August 1, 2012 · 0 Comments
August 1, 2012 – (www.hospitalitybusinessnews.com) CBRE Hotels is pleased to offer the opportunity to purchase an exceptional portfolio of seven new select-service hotels in the United States anchored by a significant New York asset. Located in high-performing markets, this unique portfolio of top quality branded hotels has an average age of two and a half years, impressive financial performance and offers the opportunity to build a relationship with OTO Development, an industry leader known in the U.S. for operational and development expertise. Opportunities to acquire portfolios of this quality and scale are rare. Located in strategic east and west coast markets, the OTO portfolio is comprised of 1,075 hotel rooms; 693 currently in operation and 382 under construction.
Five of the seven properties are located in top ten U.S. RevPAR markets: New York, Washington DC, San Diego, Los Angeles, and Long Island. The other two properties are well located in markets with unique demand characteristics (Tampa, FL and Erie, PA).
All seven hotels in the OTO Portfolio are ideally positioned with Marriott, Hilton, and Hyatt select-service flags.

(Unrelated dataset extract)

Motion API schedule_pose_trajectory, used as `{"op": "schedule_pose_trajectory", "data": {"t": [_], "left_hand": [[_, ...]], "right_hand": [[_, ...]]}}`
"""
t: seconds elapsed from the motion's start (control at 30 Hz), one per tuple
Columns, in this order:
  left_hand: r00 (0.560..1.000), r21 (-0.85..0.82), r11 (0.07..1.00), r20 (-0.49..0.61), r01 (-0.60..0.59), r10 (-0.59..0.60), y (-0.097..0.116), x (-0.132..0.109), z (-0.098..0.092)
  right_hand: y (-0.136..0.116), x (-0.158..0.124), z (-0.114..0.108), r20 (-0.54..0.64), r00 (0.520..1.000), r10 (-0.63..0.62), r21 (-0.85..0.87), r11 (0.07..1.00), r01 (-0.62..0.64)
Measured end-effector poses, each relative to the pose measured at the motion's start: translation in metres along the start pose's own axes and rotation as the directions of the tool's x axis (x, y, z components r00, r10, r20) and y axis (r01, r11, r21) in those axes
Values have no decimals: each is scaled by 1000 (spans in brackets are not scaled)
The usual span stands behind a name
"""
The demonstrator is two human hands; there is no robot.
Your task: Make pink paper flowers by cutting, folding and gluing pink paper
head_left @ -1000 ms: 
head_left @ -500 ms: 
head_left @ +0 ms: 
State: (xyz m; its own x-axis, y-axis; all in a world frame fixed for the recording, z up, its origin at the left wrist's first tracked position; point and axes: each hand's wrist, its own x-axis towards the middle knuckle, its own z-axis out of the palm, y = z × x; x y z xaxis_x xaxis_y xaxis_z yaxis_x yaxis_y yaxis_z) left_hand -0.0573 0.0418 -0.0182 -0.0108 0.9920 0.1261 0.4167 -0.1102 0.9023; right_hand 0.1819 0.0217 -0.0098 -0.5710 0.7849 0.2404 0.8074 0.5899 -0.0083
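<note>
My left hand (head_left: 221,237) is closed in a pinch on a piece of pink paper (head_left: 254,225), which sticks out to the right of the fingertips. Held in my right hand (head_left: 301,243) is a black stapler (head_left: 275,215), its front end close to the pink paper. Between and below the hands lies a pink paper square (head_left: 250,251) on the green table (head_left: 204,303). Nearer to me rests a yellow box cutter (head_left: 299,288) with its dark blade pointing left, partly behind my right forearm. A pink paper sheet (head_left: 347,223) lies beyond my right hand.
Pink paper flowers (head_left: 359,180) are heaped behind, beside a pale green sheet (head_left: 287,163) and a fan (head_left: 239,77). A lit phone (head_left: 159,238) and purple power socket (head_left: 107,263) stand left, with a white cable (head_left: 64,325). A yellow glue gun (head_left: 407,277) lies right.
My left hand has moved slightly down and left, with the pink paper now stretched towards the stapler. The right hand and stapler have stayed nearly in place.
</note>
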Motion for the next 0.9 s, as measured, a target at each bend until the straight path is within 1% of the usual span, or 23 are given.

OTO, led by professionals with at least 20 years of experience in their respective fields, specializes in development and management of select-service hotels. OTO’s operational expertise and depth of market knowledge is best evidenced by the financial performance of the portfolio, which boasts an incredible 39% average NOI margin and an average RevPAR index of nearly 120%.
The high barrier portfolio was many years in the making including locating, entitling, constructing, opening and stabilizing each of the hotels. Such a portfolio is not easily duplicated.
Kevin Mallory, Senior Managing Director of CBRE Hotels for the Americas, noted, “The market is starved for portfolios of this calibre. The OTO Portfolio is comprised of institutional quality properties, top brands, and is paired with one of the top developer/operators in the sector. This is a unique investment opportunity in U.S. markets that are positioned for significant growth going forward.”